This article will discuss some of these risks. It will start with a description of the basic principles of cybersecurity, their application to the U.S. nuclear arsenal, and how these principles are being challenged by the modernization of nuclear forces. It then describes a key policy choice that increases the risk that a cyberattack on some elements of the nuclear arsenal could result in accidental or inadvertent nuclear weapons use, and ends with some recommendations for improving safety.

General Cybersecurity Principles
Academics studying computer science and the computer industry have identified many principles to create secure computer systems [7]. Ideally, these principles should be incorporated during the design of any digital network that supports critical infrastructure, such as those used to control the electrical grid, send financial information, or, more importantly, to command and control nuclear arsenals. Implementing these principles after the design stage, when the system is being tested or deployed, could lead to costly and incomplete fixes for faults and bugs.

The six basic principles of secure computing are availability, reliability, safety, integrity, maintainability, and confidentiality.

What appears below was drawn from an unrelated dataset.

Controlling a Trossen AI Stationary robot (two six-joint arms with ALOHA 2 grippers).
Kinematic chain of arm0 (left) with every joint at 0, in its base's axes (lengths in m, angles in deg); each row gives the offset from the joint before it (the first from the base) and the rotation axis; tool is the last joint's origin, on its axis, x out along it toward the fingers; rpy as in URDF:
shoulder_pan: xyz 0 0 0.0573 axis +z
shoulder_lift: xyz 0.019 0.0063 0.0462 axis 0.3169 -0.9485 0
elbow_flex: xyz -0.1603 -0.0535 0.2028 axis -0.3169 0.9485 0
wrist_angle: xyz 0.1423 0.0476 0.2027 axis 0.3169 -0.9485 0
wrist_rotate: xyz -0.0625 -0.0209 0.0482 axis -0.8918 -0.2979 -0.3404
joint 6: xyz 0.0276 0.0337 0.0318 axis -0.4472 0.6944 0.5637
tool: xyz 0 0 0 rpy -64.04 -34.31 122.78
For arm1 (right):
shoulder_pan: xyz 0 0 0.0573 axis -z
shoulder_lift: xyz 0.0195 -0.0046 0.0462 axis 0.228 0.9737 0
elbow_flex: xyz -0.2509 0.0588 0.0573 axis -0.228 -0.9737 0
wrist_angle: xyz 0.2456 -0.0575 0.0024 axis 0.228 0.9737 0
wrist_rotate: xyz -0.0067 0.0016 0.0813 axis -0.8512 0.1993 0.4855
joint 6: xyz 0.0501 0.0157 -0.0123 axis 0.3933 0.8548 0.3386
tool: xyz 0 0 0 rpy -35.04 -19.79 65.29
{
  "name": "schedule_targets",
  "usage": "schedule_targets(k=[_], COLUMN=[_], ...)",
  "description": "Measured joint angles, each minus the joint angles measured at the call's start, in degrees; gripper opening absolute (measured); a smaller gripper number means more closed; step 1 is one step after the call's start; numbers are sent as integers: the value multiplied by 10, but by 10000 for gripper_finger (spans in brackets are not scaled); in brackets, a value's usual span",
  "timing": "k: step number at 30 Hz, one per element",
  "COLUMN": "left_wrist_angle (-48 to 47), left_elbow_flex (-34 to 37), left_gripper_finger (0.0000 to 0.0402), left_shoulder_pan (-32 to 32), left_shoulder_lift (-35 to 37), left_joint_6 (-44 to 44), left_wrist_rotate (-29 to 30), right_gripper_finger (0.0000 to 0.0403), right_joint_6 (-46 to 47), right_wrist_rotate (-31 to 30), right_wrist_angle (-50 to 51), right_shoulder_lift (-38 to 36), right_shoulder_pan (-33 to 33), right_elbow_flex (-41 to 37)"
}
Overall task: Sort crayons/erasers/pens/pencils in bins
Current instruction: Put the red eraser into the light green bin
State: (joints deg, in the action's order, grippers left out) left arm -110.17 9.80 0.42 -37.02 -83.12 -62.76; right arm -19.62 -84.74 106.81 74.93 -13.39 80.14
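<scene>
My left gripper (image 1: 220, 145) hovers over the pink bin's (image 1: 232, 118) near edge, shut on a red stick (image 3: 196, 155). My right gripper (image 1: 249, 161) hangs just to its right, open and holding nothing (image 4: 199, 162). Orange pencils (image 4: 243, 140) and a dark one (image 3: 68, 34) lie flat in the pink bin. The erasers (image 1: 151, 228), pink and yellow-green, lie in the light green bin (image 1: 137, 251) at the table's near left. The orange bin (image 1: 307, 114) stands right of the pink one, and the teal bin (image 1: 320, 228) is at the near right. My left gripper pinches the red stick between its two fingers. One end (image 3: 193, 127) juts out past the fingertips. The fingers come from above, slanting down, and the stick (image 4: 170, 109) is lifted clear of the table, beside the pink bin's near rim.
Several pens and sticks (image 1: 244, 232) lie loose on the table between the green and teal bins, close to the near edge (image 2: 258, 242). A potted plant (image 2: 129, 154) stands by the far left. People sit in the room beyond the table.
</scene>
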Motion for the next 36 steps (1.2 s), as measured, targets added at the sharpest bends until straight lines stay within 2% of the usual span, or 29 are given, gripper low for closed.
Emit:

  • Availability describes a system that readily offers the intended function. A system that lacks availability will experience intermittent outages in service, such as a cell phone service that is only available if the user is close to particular cell towers.
  • Reliability is the ability of a system to offer the correct function. Systems that are not reliable will not perform the intended service some of the time, such as a cell phone that sometimes connects to a different number than the user dialed.
  • Safety refers to a system whose operation, intended or otherwise, does not cause harm. Unintended actions can also be considered when assessing safety; a system that fails in a manner that does not cause harm is called fail-safe.
  • Integrity describes a system that prohibits nonauthorized users from altering its functions or data. Electronic banking services are used because people trust that the numbers they can view online reflect the balances in their accounts. The integrity of this system would break down if these numbers could be changed by hackers or rogue bank employees.
  • Confidentiality is a property of a system that does not disclose information to unauthorized parties. If online banking were to allow people other than the owners of the bank account and authorized bank employees to access the user account numbers and balances, it would no longer be confidential.

Maintainability refers to a system that can be repaired or updated. Systems that can only be updated during certain periods or under certain circumstances have poor maintainability.

While it is clear that all of these principles are desirable, achieving them simultaneously within a single system is challenging. The Mars Polar Lander, which crashed into the surface of Mars in December 1999, is an example of a system that was reliable but not safe [8]. The crash occurred because the landing software mistook turbulence from the Martian atmosphere as confirmation that Polar Lander had reached the planet’s surface. The software, performing according to its specifications, turned off the engines slowing the Polar Lander’s descent [9]. Prof. Nancy Leveson from the Massachusetts Institute of Technology, who specializes in building reliable and safe software systems, points out that, in some cases, safety and reliability can be in conflict: “making the system safer may decrease reliability and enhancing reliability may decrease safety” [8, p. 7].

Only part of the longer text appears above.